What is required - Return only the stretch of the material below that begins with the line containing "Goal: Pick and" and ends with the line containing "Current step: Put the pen", exactly; both of those lines belong to it.

Input -

<<<<

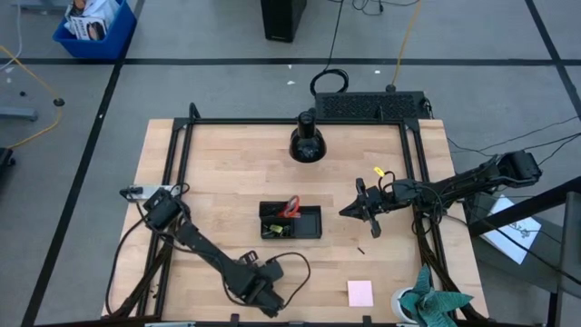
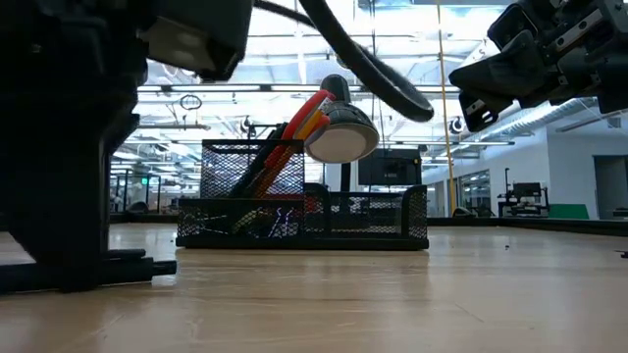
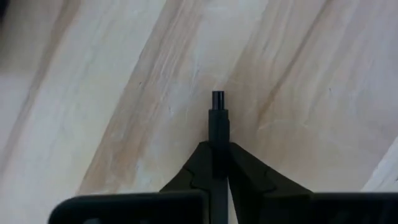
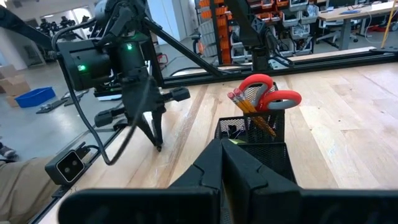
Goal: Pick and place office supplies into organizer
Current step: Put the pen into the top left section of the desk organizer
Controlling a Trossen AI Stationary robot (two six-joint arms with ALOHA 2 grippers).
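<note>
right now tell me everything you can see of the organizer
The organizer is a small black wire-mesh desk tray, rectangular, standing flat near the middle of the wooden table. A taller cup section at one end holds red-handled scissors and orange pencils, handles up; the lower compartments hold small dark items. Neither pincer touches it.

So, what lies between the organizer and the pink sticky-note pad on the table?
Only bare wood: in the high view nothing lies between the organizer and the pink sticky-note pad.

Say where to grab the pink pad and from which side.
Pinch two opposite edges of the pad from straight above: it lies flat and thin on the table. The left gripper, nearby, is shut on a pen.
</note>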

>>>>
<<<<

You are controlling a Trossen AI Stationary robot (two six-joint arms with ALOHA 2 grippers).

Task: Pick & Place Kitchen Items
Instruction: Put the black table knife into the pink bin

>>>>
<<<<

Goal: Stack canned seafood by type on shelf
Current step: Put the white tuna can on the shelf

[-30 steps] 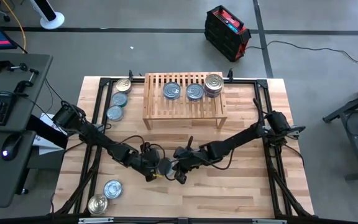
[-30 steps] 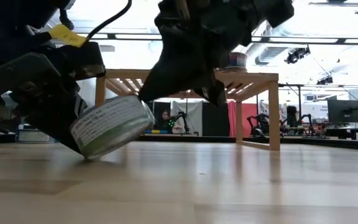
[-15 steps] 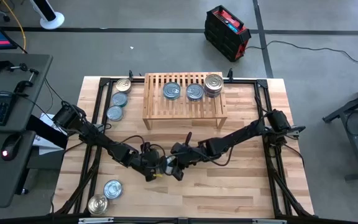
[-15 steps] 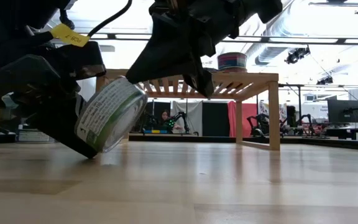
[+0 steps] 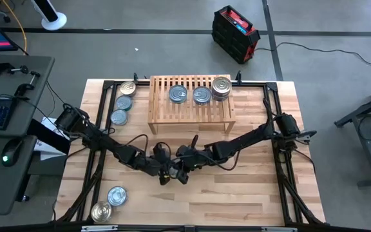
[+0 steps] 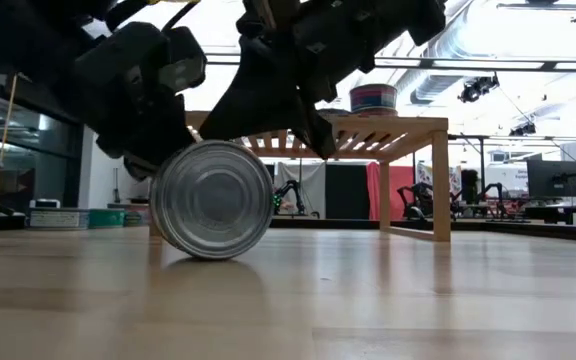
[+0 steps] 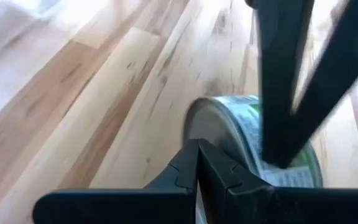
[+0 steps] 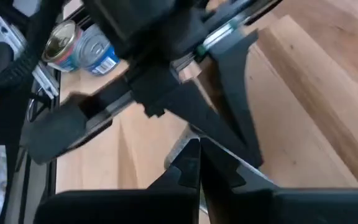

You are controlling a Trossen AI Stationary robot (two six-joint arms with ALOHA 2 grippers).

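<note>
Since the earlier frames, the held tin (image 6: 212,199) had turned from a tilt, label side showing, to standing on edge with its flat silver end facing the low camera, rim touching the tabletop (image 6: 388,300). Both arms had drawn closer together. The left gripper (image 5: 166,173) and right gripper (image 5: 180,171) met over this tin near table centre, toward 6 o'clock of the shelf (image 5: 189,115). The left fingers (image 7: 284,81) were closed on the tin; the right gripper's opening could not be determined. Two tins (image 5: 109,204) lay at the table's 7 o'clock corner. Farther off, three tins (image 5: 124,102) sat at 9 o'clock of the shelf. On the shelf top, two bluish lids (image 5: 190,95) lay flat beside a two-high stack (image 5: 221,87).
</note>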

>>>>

Answer to this task -
Goal: Pick and place office supplies into organizer
Current step: Put the pen into the top left section of the desk organizer

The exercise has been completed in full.